### Work order
Search the records for the word "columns" and report each line that has it.

### Material provided
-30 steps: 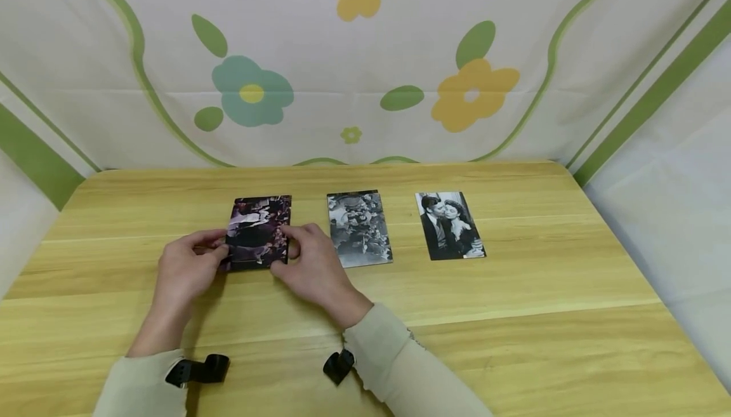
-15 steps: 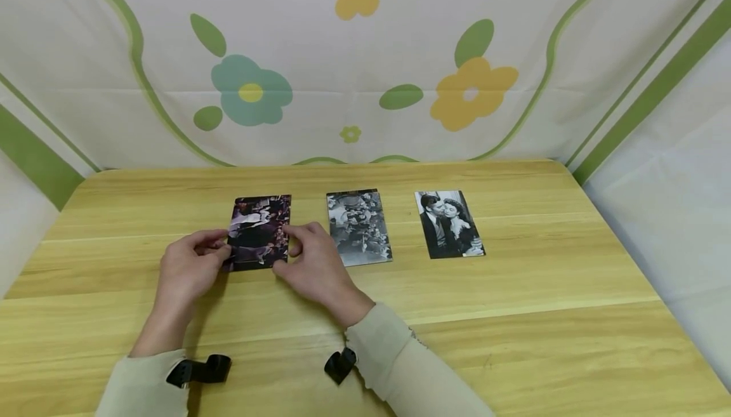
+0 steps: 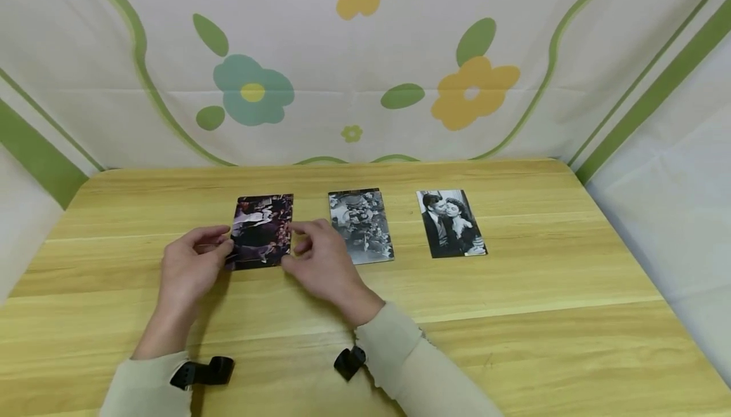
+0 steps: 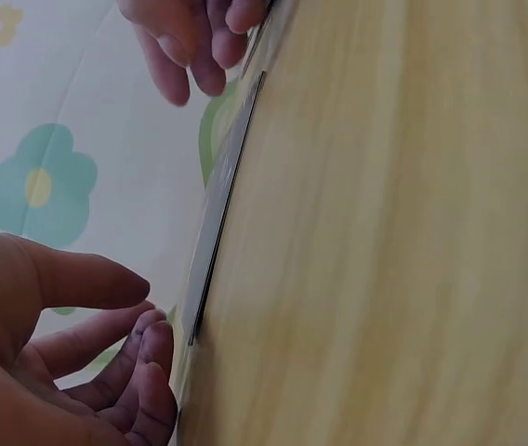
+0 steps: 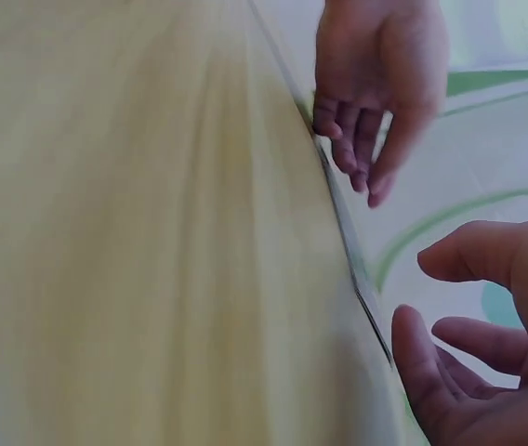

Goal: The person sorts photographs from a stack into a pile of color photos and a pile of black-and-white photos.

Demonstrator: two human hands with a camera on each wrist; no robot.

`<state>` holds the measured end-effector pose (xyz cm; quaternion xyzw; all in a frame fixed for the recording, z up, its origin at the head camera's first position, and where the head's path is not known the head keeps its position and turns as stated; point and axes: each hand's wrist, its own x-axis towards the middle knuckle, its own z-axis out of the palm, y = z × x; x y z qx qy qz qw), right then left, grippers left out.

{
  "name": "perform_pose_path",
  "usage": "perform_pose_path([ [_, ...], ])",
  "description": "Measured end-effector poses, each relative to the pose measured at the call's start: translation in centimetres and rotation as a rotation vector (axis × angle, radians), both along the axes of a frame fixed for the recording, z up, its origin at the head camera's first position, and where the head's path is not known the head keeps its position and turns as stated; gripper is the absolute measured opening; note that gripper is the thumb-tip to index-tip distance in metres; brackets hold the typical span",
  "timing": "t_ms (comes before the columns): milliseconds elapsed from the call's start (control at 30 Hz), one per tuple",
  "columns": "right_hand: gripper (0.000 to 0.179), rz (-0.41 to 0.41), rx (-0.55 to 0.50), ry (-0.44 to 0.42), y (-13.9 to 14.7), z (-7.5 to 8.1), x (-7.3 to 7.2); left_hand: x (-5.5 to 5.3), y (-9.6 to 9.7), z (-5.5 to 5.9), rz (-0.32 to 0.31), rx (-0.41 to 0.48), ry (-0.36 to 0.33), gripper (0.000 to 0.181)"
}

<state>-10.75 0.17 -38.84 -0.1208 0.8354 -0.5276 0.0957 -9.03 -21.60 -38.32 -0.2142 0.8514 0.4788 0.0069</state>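
A purple-toned photo card (image 3: 257,233) lies flat at the left of the row, a dark-clothed figure on it. My left hand (image 3: 191,264) is at its left edge, thumb and fingers loosely bent; in the left wrist view a gap parts the thumb from the fingers (image 4: 157,339). At the card's right edge is my right hand (image 3: 324,264), thumb and fingers spread apart with nothing between them in the right wrist view. A black-and-white crowd photo card (image 3: 361,226) lies just beyond the right hand, its lower left partly covered.
Farther right lies a black-and-white photo card of a couple (image 3: 451,223). All rest on a wood-grain table (image 3: 514,341). Behind its far edge hangs a white cloth (image 3: 354,55) printed with flowers. A black strap device (image 3: 202,372) is on the left sleeve, another (image 3: 349,363) on the right.
My right hand has shifted slightly to the right, its thumb drawing back from the purple photo card. The left hand stays nearly in place, and the cards lie as before.
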Motion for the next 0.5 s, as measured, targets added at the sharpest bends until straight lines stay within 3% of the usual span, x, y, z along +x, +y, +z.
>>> perform_pose_path([
  [300, 0.053, -0.054, 0.016, 0.134, 5.1, 0.7, -0.8, -0.2, 2.9, 1.5, -0.035, 0.056, 0.048, 0.038],
  [500, 0.048, -0.169, 0.016, 0.097, 9.2, 1.2, -1.3, -0.3, 6.7, 2.3, -0.131, 0.113, 0.103, 0.034],
])
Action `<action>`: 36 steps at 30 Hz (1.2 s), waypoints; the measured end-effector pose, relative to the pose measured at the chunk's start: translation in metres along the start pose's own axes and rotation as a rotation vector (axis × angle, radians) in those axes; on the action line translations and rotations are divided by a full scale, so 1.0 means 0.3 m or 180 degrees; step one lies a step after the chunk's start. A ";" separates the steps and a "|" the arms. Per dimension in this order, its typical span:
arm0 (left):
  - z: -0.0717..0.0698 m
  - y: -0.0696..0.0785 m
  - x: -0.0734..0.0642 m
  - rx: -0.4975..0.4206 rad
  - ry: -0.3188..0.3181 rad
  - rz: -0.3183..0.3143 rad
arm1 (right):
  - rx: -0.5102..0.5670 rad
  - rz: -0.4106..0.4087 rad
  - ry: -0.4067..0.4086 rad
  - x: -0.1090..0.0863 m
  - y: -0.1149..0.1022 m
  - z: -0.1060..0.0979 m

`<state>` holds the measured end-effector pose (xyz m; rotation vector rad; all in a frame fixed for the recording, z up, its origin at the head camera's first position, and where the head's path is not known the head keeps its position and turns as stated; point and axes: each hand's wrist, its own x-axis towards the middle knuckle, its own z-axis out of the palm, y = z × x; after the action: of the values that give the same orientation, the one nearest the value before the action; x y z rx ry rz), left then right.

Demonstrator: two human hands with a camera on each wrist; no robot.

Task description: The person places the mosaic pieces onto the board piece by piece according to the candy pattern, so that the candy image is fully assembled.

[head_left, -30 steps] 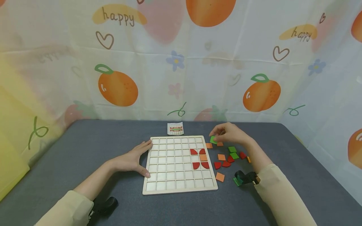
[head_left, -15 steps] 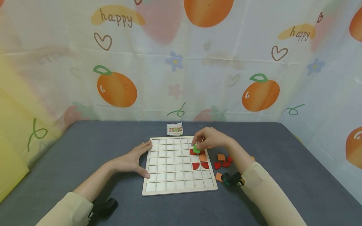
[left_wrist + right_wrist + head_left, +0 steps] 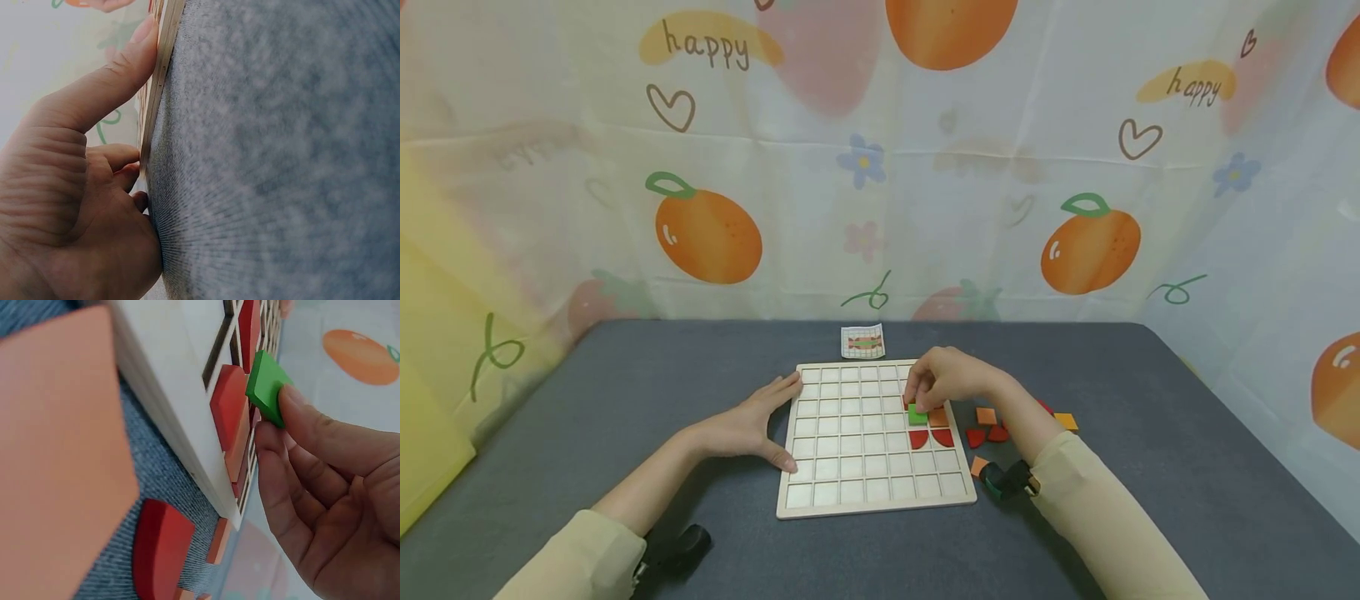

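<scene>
A wooden grid board [image 3: 880, 510] lies on the dark table. My left hand [image 3: 748, 425] rests along its left side with fingers spread; in the left wrist view the thumb [image 3: 122, 81] presses the board's edge. Between thumb and fingers, my right hand [image 3: 951, 375] pinches a green square tile [image 3: 265, 384], tilted close over the cell left of an orange square tile [image 3: 938, 417]. Red quarter-circle tiles [image 3: 919, 439] sit in the row nearer me. Other red tiles, just beyond, are partly hidden by the right hand.
Right of the board lie loose orange tiles [image 3: 986, 416], red tiles [image 3: 976, 437] and a yellow-orange tile [image 3: 1065, 422], some covered by the right arm. A small printed pattern card [image 3: 862, 342] lies behind the board. A fruit-print curtain [image 3: 820, 208] hangs behind the table.
My right hand has carried the green tile from the loose tiles at the right onto the board, then slightly nearer me. The left hand has stayed at the board's left side.
</scene>
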<state>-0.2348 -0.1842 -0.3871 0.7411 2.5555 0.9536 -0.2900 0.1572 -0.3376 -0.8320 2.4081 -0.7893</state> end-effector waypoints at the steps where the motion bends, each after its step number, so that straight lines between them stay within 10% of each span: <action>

### Written response
  "timing": "t_ms (comes before the columns): milliseconds elapsed from the call's start (control at 30 Hz), one per tuple",
  "columns": "right_hand: gripper (0.000 to 0.179), rz (-0.41 to 0.41), rx (-0.55 to 0.50), ry (-0.44 to 0.42), y (-13.9 to 14.7), z (-7.5 to 8.1), x (-7.3 to 7.2); left_hand: x (-5.5 to 5.3), y (-9.6 to 9.7), z (-5.5 to 5.9), rz (-0.32 to 0.31), rx (-0.41 to 0.48), ry (-0.36 to 0.33), gripper (0.000 to 0.181)"

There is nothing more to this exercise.